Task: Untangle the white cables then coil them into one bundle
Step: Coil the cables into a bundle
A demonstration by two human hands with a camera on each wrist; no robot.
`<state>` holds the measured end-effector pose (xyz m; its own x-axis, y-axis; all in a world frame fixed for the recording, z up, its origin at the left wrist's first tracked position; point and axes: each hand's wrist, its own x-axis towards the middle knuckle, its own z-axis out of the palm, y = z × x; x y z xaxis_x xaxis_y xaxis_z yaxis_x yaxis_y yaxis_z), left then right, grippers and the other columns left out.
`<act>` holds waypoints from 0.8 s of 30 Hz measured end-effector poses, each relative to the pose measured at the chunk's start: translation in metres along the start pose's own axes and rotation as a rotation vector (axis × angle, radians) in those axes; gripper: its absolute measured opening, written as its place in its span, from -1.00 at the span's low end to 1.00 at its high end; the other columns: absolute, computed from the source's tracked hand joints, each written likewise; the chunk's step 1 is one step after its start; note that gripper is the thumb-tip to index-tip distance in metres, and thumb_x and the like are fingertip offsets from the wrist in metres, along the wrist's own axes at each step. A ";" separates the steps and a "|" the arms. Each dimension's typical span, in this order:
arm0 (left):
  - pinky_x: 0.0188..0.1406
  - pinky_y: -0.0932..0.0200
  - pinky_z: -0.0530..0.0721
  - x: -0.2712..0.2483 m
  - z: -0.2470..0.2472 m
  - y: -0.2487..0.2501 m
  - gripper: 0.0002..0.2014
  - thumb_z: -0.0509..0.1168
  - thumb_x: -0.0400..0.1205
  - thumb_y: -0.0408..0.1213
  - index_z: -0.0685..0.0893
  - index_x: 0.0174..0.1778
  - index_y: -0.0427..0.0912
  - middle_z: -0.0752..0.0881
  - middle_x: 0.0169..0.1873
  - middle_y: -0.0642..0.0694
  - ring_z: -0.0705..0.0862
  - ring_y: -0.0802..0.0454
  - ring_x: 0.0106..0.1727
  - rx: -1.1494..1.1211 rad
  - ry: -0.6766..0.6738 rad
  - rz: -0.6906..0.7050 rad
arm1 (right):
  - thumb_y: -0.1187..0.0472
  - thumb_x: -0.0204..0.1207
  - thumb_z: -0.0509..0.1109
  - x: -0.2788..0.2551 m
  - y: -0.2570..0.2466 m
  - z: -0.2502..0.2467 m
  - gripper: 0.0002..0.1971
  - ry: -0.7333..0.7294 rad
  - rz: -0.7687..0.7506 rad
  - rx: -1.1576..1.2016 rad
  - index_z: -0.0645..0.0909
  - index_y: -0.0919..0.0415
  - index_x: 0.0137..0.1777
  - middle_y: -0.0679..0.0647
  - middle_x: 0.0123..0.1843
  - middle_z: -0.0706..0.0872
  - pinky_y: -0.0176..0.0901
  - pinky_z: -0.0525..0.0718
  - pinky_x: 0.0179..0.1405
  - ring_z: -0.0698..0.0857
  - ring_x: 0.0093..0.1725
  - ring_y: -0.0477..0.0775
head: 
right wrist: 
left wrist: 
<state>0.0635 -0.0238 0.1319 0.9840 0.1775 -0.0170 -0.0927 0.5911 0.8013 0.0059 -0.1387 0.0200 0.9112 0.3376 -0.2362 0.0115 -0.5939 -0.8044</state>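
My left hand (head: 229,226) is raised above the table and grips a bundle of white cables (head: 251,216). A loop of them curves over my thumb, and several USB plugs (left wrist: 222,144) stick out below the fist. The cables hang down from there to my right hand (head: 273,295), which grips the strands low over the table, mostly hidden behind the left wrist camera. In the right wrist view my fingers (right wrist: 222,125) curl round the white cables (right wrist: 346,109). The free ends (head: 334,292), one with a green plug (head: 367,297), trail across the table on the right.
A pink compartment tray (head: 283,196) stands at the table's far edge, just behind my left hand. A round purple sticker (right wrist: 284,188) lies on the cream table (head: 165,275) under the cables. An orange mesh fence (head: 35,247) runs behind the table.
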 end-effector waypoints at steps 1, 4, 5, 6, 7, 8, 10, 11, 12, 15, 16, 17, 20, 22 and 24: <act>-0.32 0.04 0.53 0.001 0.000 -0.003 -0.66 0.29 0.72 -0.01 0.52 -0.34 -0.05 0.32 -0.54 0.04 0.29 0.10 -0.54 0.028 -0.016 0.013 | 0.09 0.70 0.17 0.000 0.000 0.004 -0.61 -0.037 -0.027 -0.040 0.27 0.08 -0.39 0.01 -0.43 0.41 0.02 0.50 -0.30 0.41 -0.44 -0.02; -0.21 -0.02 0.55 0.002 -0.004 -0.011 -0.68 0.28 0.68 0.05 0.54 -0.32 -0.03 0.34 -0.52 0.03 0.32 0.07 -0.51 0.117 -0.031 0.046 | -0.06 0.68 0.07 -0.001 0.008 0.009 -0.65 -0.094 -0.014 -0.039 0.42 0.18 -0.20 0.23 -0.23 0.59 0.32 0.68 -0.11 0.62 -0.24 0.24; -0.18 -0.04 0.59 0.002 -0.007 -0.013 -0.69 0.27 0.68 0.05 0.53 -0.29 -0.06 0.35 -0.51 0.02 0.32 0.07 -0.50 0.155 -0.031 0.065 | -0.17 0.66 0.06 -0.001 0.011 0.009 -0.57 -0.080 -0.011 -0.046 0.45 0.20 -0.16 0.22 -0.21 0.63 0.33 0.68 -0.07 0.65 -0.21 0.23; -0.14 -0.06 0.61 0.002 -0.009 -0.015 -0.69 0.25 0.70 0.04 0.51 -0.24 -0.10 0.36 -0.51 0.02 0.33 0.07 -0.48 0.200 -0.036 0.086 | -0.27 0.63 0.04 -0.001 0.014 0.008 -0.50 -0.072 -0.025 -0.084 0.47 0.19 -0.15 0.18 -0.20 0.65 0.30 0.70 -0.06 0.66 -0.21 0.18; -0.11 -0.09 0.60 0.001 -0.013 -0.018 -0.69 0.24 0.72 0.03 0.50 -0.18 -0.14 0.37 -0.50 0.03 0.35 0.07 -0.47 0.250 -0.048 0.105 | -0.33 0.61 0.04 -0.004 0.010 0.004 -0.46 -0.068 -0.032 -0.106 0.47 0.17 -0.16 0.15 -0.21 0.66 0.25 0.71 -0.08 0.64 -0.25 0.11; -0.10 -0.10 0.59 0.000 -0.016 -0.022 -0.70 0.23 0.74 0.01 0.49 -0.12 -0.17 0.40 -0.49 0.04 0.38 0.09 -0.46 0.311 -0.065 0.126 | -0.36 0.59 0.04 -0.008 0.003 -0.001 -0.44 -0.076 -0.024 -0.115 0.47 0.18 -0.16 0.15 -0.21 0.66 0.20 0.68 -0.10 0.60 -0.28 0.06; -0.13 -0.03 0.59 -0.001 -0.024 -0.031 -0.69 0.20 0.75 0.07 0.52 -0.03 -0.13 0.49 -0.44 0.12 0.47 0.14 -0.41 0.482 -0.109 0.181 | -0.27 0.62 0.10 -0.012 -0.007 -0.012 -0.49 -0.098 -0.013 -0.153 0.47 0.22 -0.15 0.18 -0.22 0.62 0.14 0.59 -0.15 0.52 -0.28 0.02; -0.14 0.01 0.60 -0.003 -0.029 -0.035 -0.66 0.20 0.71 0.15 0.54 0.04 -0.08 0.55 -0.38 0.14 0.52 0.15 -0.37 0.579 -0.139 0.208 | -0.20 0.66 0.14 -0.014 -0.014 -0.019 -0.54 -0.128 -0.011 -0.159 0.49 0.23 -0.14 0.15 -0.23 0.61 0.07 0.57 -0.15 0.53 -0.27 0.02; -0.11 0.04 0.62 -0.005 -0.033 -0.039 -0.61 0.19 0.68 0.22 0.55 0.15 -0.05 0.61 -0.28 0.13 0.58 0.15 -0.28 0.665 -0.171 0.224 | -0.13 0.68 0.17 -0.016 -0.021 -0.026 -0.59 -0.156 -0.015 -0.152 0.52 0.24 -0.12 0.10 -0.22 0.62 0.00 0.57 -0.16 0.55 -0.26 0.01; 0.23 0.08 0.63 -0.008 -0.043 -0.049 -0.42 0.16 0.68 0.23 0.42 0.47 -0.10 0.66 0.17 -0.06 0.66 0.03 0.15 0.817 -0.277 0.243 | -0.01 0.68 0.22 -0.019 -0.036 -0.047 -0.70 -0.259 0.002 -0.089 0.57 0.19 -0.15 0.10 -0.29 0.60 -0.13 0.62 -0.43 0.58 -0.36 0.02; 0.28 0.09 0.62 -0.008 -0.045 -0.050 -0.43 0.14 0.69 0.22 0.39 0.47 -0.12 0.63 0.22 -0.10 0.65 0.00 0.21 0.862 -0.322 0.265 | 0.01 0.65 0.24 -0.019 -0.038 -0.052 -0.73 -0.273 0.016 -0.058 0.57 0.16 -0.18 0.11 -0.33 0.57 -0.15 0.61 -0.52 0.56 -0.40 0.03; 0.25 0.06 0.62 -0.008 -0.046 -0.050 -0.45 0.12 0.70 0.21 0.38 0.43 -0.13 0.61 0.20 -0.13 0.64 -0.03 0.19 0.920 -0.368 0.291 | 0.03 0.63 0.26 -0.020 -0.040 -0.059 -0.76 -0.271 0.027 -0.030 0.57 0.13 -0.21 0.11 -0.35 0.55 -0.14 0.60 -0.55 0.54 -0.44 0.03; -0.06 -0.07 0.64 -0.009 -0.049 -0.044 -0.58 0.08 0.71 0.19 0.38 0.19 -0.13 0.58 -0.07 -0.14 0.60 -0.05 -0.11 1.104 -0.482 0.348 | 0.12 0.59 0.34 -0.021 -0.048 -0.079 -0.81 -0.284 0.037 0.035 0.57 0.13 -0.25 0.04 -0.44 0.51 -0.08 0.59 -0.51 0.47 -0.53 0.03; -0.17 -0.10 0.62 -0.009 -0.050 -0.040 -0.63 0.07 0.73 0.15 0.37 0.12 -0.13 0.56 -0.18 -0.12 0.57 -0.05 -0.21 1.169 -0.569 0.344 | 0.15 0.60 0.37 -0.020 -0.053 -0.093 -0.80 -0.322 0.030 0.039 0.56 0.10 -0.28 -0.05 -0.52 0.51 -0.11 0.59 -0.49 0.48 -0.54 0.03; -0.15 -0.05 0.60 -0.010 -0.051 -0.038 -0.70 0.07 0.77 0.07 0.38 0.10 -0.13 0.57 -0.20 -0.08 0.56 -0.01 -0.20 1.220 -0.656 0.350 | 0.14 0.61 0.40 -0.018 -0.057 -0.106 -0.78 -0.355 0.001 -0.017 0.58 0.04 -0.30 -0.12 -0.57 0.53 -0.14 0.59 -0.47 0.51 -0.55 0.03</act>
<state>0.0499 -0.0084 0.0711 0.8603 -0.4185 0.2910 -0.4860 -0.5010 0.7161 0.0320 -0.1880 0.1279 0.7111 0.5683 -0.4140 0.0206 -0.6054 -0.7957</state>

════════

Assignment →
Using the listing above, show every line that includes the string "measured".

Output for this exercise →
`<state>` holds the measured end-effector pose (xyz m; its own x-axis, y-axis; all in a world frame fixed for the recording, z up, its origin at the left wrist's first tracked position; point and axes: each hand's wrist, its own x-axis towards the middle knuckle, its own z-axis out of the palm, y = z × x; x y z xaxis_x xaxis_y xaxis_z yaxis_x yaxis_y yaxis_z), left then right, grippers and the other columns left out.
`<act>` holds waypoints from 0.8 s of 30 Hz measured end-effector poses, each relative to the pose measured at the chunk's start: translation in metres along the start pose's own axes and rotation as a rotation vector (axis × angle, radians) in those axes; gripper: its absolute measured opening, written as its place in its span, from -1.00 at the span's low end to 1.00 at its high end; the other columns: absolute, computed from the source's tracked hand joints, each written likewise; the chunk's step 1 is one step after its start; note that gripper is the thumb-tip to index-tip distance in metres, and thumb_x and the like are fingertip offsets from the wrist in metres, along the wrist's own axes at each step. A ";" separates the steps and a "|" the arms. Each dimension's typical span, in this order:

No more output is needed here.